House debates

Tuesday, 9 February 2010

Questions without Notice

Workplace Relations

3:29 pm

Photo of Julia GillardJulia Gillard (Lalor, Australian Labor Party, Deputy Prime Minister) Share this | Hansard source

Well, you can have one, because we have got some left. I have made sure that they have gone to Africa with missionaries. There are some in Uganda in a Christian mission helping out with education over there. They have gone to services for people with disabilities so that they could be cut up in craft class. I have even tried giving them away to journalists as Christmas presents. And of course I gave one to the member for Menzies as a consolation prize when he did not become the fourth Leader of the Opposition in two years. But I have to say this task has been beyond me: there are still 34,650 mouse pads in storage despite my very best labours to get rid of them. They are still there.

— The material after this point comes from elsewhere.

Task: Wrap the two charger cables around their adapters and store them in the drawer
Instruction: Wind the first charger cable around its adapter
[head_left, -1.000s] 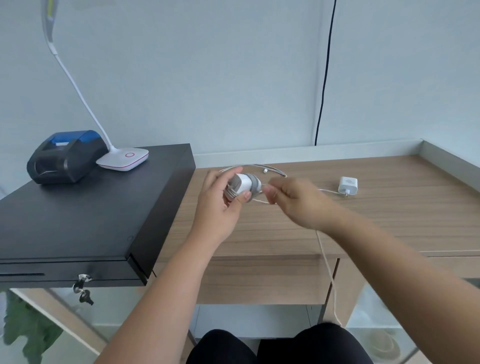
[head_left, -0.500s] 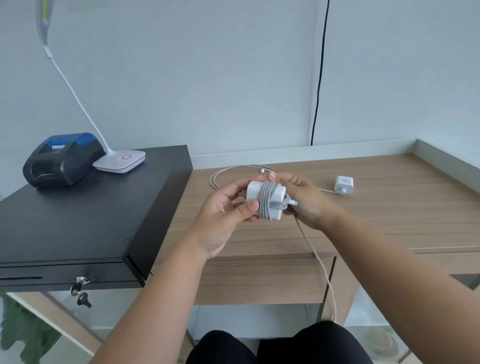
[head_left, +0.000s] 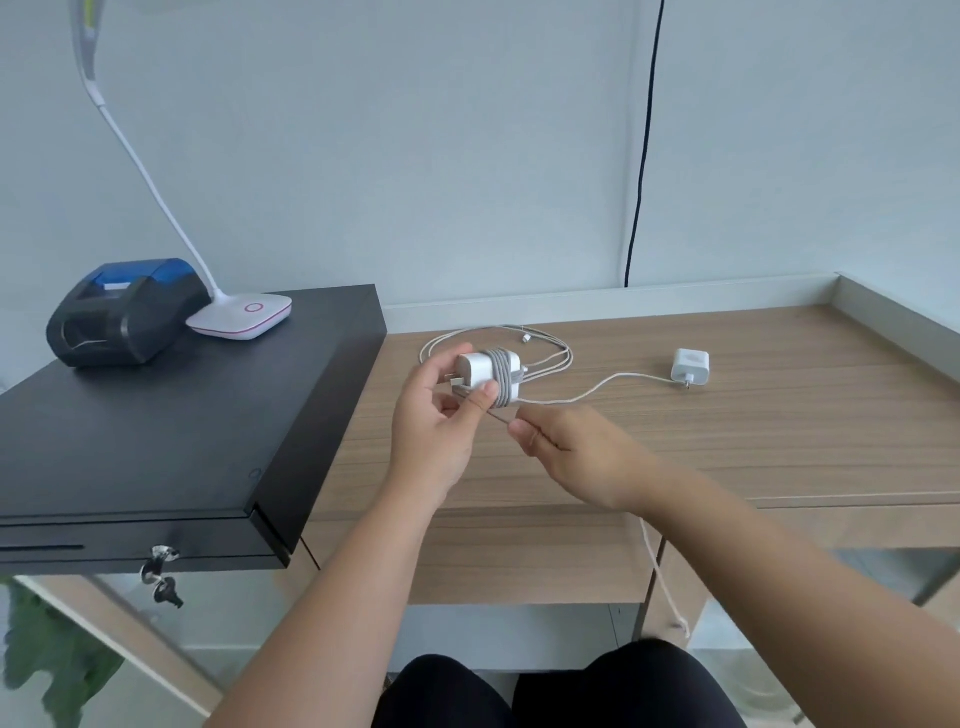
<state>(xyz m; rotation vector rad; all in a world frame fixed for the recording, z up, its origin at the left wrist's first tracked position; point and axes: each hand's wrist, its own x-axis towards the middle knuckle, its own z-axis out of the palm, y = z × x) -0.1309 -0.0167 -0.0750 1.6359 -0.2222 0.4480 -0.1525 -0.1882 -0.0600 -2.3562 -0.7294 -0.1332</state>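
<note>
Left hand (head_left: 436, 415) is pinching the white adapter (head_left: 485, 370) with grey cable (head_left: 503, 375) coiled round it, up over the wooden desk (head_left: 779, 426), and the right hand (head_left: 571, 452) at its 4 o'clock is gripping that cable's loose tail. The second adapter (head_left: 690, 367) is sitting at 3 o'clock with its own cable (head_left: 550, 358) looping behind. Black cash drawer (head_left: 156, 447) at 9 o'clock is sitting shut, so can't tell what's inside.

Wall (head_left: 415, 130): pale blue-grey, plain, behind the hands; black cord (head_left: 643, 156) hanging down it, up and right of them. Desk (head_left: 727, 441): wood-grain, under the hands, low rim along back and right edge. Cash box (head_left: 156, 441): black, left of the hands, keys (head_left: 161, 574) in its front lock. Printer (head_left: 124, 312) and white lamp (head_left: 241, 314) on it, far left.
</note>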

This would all be very funny if we could quickly get rid of the remaining 34,000. I have actually asked my department for advice. What can we do with them now? The trouble is we cannot shred them and put them into landfill because they are not biodegradable. It is like the Liberal Party’s commitment to Work Choices—it is going to take 150,000 years to biodegrade. Tony’s toxic mouse pads; Tony’s toxic Work Choices. But it is the Australian taxpayer that is having to put up with all of this because storing these mouse pads has cost the taxpayers $17,898.